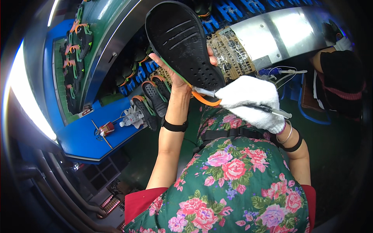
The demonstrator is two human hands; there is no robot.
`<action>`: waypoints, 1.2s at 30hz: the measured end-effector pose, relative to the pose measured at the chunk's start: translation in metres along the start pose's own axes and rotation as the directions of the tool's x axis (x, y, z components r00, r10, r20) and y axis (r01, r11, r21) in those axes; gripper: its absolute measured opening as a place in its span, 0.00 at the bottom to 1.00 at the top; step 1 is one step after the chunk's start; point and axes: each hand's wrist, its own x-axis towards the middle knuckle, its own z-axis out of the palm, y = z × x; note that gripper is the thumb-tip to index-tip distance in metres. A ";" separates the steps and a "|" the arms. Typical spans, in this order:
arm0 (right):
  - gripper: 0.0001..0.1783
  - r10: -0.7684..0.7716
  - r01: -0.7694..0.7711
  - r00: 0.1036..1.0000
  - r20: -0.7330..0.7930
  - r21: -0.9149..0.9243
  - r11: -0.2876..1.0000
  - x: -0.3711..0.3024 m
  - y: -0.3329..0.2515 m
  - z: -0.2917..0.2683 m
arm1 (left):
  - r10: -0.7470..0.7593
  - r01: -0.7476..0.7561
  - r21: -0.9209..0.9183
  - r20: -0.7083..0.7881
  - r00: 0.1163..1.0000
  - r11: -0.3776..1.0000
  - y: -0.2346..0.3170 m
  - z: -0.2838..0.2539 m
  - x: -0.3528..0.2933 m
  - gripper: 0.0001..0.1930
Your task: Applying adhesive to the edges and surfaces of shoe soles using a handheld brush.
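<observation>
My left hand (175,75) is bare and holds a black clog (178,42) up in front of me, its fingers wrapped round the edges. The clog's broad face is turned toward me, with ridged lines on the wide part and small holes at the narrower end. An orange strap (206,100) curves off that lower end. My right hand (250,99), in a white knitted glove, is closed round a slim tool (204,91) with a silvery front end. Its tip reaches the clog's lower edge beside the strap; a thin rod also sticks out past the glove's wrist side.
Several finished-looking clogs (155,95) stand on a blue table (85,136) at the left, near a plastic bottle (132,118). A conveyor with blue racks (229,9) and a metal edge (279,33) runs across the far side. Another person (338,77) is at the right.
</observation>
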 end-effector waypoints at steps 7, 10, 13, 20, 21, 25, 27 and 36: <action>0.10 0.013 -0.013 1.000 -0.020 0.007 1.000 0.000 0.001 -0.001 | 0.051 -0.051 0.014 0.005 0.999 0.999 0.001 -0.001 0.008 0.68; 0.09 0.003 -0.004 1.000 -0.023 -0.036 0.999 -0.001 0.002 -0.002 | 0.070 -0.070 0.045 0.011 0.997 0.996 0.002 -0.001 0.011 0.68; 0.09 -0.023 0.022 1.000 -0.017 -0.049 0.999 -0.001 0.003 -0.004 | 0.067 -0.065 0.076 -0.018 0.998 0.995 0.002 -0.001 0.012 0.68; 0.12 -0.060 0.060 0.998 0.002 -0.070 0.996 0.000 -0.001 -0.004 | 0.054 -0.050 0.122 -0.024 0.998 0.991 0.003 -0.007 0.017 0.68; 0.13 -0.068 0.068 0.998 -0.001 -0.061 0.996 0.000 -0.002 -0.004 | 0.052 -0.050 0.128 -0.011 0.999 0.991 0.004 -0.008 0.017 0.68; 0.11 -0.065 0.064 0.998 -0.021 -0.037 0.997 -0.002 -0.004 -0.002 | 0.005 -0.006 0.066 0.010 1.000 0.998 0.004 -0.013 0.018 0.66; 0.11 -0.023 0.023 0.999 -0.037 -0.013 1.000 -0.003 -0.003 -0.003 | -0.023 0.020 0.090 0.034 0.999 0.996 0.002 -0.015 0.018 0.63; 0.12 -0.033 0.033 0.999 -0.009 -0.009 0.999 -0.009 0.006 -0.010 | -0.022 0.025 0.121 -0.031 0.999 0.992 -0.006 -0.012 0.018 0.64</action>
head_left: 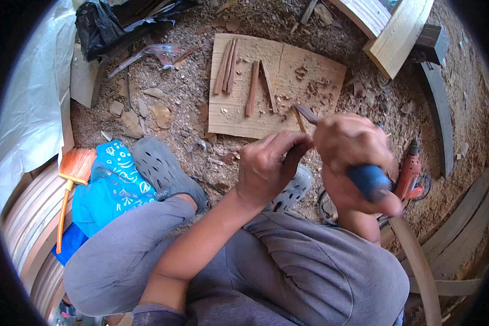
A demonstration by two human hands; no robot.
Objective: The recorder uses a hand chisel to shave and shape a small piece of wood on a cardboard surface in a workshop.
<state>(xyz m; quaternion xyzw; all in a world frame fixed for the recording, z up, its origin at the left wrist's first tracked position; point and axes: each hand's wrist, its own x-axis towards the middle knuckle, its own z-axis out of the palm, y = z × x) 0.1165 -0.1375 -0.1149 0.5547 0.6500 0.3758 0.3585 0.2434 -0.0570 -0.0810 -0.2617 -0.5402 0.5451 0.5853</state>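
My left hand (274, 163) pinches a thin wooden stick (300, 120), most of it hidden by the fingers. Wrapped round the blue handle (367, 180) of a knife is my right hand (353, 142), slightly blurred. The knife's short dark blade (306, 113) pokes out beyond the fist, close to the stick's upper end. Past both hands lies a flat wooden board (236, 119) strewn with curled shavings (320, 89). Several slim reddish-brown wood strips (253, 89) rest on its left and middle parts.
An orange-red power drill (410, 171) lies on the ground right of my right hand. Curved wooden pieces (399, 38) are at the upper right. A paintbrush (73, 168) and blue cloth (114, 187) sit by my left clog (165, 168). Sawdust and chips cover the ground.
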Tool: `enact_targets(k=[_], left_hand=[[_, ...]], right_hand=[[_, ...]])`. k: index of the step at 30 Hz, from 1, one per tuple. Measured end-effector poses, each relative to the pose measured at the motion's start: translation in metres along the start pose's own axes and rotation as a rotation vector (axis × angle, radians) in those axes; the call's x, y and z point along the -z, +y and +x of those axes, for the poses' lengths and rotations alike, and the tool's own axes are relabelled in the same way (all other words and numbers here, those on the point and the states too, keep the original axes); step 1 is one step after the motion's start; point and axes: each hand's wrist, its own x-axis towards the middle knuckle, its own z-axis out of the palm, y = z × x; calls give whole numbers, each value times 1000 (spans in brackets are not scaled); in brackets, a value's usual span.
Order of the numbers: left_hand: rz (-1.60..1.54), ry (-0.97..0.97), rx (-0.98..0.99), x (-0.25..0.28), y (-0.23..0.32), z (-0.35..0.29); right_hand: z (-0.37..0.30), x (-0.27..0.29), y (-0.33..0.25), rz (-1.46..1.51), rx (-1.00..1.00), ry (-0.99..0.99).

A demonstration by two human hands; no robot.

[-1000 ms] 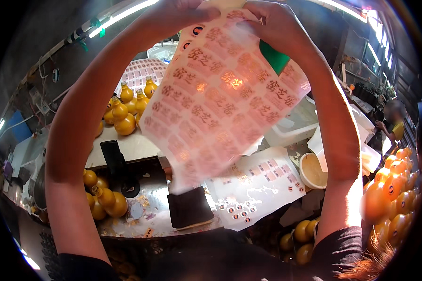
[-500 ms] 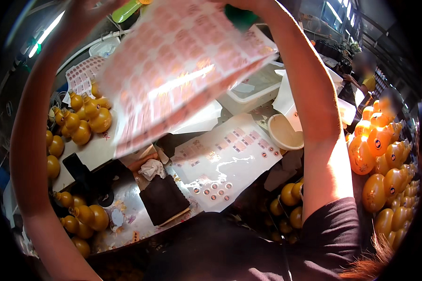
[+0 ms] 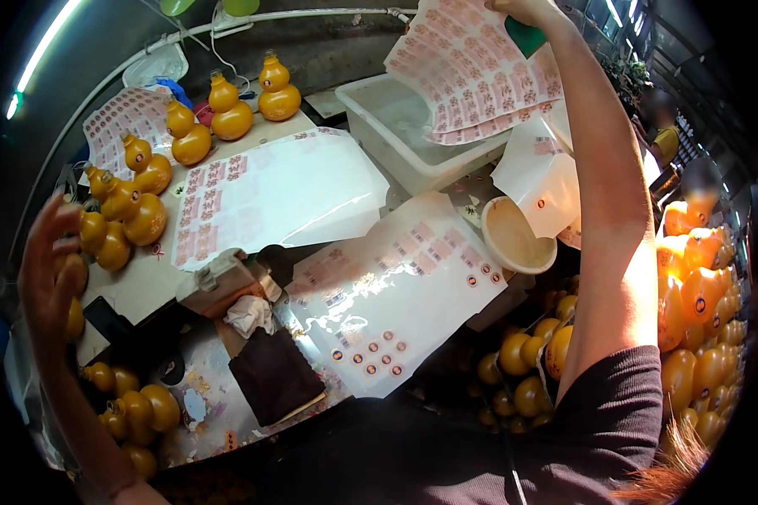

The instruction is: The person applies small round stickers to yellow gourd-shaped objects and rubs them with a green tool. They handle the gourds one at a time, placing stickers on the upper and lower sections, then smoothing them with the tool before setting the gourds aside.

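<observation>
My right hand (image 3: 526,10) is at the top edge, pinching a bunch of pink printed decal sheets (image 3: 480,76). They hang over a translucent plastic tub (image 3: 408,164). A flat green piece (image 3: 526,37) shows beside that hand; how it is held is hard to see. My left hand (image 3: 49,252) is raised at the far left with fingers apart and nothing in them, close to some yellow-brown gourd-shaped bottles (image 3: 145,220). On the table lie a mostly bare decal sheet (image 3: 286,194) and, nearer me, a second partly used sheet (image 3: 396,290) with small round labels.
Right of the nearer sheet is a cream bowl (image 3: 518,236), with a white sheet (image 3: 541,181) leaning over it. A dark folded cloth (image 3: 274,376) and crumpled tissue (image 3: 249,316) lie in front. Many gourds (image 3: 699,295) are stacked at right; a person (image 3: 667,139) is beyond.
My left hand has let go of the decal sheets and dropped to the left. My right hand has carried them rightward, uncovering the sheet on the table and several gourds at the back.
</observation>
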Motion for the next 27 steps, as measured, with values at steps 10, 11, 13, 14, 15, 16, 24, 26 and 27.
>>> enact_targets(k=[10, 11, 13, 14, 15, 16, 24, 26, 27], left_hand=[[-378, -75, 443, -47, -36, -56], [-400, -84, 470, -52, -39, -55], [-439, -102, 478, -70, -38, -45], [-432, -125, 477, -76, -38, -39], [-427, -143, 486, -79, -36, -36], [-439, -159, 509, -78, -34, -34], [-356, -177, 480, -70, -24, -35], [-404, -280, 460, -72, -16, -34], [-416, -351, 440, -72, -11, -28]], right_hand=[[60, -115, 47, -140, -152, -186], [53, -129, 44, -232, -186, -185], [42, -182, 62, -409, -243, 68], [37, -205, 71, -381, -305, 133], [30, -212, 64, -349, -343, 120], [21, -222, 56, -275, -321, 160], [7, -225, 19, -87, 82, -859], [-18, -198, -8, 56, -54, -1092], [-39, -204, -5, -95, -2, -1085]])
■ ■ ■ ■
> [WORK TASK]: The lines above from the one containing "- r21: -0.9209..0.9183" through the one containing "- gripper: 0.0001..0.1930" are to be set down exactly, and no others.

> [WRITTEN ANSWER]:
  - r21: -0.9209..0.9183
  - r20: -0.7083..0.7881
  - r00: 0.1163..1.0000
  - r11: -0.3776..1.0000
  - y: -0.2346..0.3170 m
  - z: -0.2838..0.2539 m
  - x: -0.3528..0.2933 m
  - gripper: 0.0001..0.1930

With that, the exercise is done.